Commit Graph

74 Commits

Author SHA1 Message Date
Martin Storsjo d2752aa9ec [COFF] Add support for aligncomm directives
These are emitted for comm symbols in object files, when targeting
a GNU environment.

Alternatively, just ignore them since we already align CommonChunk
to the natural size of the content (up to 32 bytes). That would only
trade away the possibility to overalign small symbols, which doesn't
sound like something that might not need to be handled?

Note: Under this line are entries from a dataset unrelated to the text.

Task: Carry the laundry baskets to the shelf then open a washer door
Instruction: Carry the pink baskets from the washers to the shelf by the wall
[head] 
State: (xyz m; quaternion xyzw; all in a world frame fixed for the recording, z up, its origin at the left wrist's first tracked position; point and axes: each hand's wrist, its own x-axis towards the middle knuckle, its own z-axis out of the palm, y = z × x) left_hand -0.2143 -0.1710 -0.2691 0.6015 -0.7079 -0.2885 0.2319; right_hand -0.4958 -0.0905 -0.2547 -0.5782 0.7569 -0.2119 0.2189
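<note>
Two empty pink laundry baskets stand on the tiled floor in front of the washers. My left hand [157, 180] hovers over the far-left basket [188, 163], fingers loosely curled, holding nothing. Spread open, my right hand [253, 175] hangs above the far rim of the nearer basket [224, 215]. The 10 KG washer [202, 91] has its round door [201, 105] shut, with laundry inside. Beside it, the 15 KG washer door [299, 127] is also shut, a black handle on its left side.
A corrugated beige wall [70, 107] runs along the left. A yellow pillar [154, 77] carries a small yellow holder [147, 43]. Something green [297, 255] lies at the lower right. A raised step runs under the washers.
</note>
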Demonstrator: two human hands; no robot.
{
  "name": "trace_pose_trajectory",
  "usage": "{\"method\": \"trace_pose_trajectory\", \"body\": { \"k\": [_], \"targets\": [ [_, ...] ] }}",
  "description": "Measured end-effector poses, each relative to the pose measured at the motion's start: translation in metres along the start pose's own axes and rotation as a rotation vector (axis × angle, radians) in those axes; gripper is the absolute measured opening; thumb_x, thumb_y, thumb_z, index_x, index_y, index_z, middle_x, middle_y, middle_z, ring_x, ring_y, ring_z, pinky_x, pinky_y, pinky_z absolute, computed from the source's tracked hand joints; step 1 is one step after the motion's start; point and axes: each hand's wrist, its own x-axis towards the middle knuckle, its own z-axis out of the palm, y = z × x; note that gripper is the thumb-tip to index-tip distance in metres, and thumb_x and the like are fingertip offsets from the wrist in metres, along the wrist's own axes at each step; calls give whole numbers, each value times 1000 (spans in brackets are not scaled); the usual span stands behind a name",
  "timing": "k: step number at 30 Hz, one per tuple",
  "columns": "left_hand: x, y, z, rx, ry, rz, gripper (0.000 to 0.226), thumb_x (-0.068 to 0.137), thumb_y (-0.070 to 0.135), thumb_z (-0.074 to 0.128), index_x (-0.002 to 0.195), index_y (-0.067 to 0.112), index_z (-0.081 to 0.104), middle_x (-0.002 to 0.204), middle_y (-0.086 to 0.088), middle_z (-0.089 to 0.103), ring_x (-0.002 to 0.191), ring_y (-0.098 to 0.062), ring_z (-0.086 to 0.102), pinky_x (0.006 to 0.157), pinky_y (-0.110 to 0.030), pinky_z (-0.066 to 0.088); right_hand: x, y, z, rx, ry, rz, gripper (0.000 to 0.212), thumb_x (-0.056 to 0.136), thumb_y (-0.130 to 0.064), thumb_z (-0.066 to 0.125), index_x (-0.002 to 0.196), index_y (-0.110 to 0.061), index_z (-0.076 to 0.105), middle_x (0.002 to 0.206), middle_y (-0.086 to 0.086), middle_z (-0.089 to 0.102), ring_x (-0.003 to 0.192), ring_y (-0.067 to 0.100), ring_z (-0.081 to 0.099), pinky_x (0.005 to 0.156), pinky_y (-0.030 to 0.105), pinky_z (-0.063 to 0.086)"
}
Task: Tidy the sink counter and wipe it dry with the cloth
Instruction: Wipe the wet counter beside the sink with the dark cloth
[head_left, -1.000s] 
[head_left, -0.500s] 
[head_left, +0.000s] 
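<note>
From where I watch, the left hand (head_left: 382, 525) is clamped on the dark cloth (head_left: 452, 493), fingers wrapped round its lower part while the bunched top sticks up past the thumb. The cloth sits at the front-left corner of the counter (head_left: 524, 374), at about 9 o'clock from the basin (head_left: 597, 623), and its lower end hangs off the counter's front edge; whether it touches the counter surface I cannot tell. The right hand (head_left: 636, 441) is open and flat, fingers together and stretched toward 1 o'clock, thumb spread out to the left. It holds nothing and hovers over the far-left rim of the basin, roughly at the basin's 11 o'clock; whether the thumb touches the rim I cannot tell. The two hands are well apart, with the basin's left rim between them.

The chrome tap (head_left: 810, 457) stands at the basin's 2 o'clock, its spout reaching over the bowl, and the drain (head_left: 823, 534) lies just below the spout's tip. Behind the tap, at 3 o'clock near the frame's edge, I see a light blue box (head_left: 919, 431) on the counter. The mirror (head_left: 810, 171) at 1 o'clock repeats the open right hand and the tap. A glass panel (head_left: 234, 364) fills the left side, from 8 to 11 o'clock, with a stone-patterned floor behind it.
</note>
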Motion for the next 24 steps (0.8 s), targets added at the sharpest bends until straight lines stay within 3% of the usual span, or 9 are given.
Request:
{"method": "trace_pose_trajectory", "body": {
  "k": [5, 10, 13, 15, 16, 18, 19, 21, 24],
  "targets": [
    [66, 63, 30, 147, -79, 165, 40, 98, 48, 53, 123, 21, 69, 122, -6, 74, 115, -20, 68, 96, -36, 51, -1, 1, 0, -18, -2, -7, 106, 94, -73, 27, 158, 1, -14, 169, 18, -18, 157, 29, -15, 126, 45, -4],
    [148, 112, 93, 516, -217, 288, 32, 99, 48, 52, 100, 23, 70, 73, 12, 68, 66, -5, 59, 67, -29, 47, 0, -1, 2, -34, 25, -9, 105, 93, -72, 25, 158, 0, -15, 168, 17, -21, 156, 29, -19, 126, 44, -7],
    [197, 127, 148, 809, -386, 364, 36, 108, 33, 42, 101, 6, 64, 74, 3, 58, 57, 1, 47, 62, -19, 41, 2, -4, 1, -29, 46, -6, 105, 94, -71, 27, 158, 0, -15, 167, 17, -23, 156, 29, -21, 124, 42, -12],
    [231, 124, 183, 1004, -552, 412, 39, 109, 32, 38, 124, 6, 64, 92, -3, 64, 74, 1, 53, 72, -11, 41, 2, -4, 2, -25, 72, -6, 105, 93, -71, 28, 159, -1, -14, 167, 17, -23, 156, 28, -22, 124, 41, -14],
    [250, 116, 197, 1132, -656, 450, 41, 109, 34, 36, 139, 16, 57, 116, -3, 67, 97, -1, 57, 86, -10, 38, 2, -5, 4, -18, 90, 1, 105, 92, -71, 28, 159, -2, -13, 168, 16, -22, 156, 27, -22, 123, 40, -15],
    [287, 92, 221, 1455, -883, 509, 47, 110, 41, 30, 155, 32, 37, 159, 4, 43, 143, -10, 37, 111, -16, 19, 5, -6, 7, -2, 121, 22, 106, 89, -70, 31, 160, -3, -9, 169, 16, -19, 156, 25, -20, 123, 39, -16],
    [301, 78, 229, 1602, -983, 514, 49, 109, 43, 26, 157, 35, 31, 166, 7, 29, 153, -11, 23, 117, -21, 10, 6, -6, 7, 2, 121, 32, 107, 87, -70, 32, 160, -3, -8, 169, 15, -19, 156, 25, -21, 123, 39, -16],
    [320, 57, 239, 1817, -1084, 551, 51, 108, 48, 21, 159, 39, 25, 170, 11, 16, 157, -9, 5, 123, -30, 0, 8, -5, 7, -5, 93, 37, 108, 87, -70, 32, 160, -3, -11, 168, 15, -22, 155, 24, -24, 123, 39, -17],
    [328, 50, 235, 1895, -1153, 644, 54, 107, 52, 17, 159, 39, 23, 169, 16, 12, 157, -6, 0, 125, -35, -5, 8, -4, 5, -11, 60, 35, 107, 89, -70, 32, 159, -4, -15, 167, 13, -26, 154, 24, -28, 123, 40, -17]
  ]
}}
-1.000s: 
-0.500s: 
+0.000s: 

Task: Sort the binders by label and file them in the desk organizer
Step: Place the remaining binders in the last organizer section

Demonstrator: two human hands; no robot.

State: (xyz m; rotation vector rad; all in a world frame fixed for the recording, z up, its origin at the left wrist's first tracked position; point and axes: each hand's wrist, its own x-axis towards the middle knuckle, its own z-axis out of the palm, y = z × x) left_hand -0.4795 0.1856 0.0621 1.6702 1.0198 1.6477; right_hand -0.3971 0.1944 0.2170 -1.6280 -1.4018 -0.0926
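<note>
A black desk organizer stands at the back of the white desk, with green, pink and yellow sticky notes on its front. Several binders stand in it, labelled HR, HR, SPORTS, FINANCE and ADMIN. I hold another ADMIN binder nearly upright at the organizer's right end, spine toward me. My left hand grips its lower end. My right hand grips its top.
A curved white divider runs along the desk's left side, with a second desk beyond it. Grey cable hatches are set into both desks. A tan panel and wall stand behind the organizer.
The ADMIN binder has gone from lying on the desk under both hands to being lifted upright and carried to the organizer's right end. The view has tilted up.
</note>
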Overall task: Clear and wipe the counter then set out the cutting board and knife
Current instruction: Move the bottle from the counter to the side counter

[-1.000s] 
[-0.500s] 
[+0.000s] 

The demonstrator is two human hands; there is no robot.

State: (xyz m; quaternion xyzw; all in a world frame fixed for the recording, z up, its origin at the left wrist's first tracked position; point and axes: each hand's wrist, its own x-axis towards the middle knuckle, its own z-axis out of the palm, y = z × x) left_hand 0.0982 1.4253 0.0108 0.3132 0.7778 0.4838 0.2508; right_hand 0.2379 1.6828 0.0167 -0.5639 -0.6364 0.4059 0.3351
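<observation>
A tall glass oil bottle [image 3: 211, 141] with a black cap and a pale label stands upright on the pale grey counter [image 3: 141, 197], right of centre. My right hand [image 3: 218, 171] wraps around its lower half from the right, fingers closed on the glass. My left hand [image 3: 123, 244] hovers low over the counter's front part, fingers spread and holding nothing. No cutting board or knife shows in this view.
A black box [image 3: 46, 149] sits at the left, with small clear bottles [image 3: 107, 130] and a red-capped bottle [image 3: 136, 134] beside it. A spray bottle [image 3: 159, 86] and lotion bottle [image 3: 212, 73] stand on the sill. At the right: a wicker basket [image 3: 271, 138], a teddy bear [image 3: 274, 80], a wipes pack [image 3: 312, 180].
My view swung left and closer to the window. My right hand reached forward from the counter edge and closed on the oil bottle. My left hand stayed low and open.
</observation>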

Differential Revision: https://reviews.llvm.org/D36304

llvm-svn: 310871
2017-08-14 19:07:27 +00:00
Reid Kleckner eacdf04fdd [PDB] Write public symbol records and the publics hash table
Summary:
MSVC link.exe records all external symbol names in the publics stream.
It provides similar functionality to an ELF .symtab.

Reviewers: zturner, ruiu

Subscribers: hiraditya, llvm-commits

Differential Revision: https://reviews.llvm.org/D35871

llvm-svn: 309303
2017-07-27 18:25:59 +00:00
Rui Ueyama e1b48e099c Rename ObjectFile ObjFile for COFF as well.
llvm-svn: 309228
2017-07-26 23:05:24 +00:00
Reid Kleckner a1001b8f38 [COFF] Allow debug info to relocate against discarded symbols
Summary:
In order to do this without switching on the symbol kind multiple times,
I created Defined::getChunkAndOffset and use that instead of
SymbolBody::getRVA in the inner relocation loop.

Now we get the symbol's chunk before switching over relocation types, so
we can test if it has been discarded outside the inner relocation type
switch. This also simplifies application of section relative
relocations. Previously we would switch on symbol kind to compute the
RVA, then the relocation type, and then the symbol kind again to get the
output section so we could subtract that from the symbol RVA. Now we
*always* have an OutputSection, so applying SECREL and SECTION
relocations isn't as much of a special case.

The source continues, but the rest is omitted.